■ Your instructions ■
Lines from the one containing "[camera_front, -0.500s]" through the end of the entries below: set them down exactly, both ends included, with nothing added.
═══ Exercise data
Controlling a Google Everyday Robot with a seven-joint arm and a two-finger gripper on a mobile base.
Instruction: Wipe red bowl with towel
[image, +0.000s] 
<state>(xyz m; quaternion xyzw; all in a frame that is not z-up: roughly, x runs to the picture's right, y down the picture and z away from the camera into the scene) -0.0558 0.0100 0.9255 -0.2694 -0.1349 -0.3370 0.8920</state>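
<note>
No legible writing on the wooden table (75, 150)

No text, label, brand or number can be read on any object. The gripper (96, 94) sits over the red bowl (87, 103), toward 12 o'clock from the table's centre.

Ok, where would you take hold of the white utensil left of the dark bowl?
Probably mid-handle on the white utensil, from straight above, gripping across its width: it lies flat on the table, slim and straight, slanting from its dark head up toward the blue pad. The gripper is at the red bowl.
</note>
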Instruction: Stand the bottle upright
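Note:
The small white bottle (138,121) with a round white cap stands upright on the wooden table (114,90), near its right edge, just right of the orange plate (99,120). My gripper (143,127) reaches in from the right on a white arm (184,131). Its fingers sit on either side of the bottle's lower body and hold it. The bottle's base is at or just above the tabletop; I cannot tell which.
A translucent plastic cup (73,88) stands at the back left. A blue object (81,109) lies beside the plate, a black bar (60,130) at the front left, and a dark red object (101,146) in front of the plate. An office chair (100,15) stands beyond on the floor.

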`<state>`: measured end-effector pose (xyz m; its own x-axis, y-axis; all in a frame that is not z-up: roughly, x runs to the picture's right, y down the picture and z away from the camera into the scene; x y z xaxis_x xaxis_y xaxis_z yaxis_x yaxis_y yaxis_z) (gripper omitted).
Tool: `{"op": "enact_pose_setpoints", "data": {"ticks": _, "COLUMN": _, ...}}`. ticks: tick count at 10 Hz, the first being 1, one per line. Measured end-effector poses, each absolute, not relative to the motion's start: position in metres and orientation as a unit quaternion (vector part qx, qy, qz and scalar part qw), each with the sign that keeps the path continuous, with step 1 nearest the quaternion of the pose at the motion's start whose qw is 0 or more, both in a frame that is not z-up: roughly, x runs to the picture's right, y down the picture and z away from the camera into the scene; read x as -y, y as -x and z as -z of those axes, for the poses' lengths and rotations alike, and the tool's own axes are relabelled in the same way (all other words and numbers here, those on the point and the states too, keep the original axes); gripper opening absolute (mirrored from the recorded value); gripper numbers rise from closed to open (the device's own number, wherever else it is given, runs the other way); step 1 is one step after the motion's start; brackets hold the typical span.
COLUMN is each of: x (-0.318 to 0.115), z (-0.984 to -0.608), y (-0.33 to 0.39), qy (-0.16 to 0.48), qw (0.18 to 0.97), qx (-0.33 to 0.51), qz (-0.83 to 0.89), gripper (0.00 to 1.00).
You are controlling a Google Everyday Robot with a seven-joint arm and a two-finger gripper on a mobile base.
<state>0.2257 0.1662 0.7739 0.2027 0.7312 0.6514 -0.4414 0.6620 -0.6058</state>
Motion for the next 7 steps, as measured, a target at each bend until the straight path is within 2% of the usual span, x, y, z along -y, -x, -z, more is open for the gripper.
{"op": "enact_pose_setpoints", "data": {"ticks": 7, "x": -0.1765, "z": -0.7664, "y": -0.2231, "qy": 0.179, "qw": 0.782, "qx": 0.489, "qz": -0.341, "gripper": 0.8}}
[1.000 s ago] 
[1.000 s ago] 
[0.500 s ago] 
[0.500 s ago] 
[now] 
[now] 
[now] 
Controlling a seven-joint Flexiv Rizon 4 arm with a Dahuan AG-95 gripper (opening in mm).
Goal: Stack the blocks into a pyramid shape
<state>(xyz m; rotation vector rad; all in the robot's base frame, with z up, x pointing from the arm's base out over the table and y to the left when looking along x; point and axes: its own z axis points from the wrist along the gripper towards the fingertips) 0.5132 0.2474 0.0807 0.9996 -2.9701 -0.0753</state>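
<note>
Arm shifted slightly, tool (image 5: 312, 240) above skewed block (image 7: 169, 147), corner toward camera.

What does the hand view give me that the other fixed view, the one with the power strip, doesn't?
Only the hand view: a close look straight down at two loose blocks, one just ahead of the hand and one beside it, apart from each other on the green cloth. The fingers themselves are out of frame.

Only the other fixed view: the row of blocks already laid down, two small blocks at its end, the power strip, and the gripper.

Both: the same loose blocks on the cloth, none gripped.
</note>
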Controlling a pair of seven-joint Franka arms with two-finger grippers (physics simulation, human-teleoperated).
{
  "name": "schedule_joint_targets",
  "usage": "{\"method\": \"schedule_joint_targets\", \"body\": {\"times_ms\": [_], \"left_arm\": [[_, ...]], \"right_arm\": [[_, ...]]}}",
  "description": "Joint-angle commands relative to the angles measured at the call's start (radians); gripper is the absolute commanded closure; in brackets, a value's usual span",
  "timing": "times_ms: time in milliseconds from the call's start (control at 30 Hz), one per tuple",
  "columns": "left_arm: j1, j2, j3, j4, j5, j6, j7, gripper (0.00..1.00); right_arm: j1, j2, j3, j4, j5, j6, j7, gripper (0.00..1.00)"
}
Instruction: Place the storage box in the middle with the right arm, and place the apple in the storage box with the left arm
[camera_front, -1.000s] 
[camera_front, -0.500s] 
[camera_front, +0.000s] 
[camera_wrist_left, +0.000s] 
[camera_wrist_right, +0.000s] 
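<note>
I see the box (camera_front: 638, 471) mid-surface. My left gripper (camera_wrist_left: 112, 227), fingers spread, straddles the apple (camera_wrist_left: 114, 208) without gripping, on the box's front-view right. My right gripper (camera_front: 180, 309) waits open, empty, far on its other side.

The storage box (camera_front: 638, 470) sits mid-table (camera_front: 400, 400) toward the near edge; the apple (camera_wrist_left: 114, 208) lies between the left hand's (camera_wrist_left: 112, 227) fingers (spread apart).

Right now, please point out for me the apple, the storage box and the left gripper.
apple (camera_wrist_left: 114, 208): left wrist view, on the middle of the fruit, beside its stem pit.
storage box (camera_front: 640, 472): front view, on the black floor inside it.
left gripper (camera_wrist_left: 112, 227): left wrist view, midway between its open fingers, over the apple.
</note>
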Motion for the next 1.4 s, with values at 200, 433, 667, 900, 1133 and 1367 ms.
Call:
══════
■ Output for this task ■
[camera_front, -0.500s] 
[camera_front, +0.000s] 
[camera_wrist_left, +0.000s] 
[camera_wrist_right, +0.000s] 
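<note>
I see the box (camera_front: 638, 471) mid-surface. My left gripper (camera_wrist_left: 112, 227), fingers spread, straddles the apple (camera_wrist_left: 114, 208) without gripping, on the box's front-view right. My right gripper (camera_front: 180, 309) waits open, empty, far on its other side.

The storage box (camera_front: 638, 470) sits mid-table (camera_front: 400, 400) toward the near edge; the apple (camera_wrist_left: 114, 208) lies between the left hand's (camera_wrist_left: 112, 227) fingers (spread apart).

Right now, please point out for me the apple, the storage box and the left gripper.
apple (camera_wrist_left: 114, 208): left wrist view, on the middle of the fruit, beside its stem pit.
storage box (camera_front: 640, 472): front view, on the black floor inside it.
left gripper (camera_wrist_left: 112, 227): left wrist view, midway between its open fingers, over the apple.
</note>
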Motion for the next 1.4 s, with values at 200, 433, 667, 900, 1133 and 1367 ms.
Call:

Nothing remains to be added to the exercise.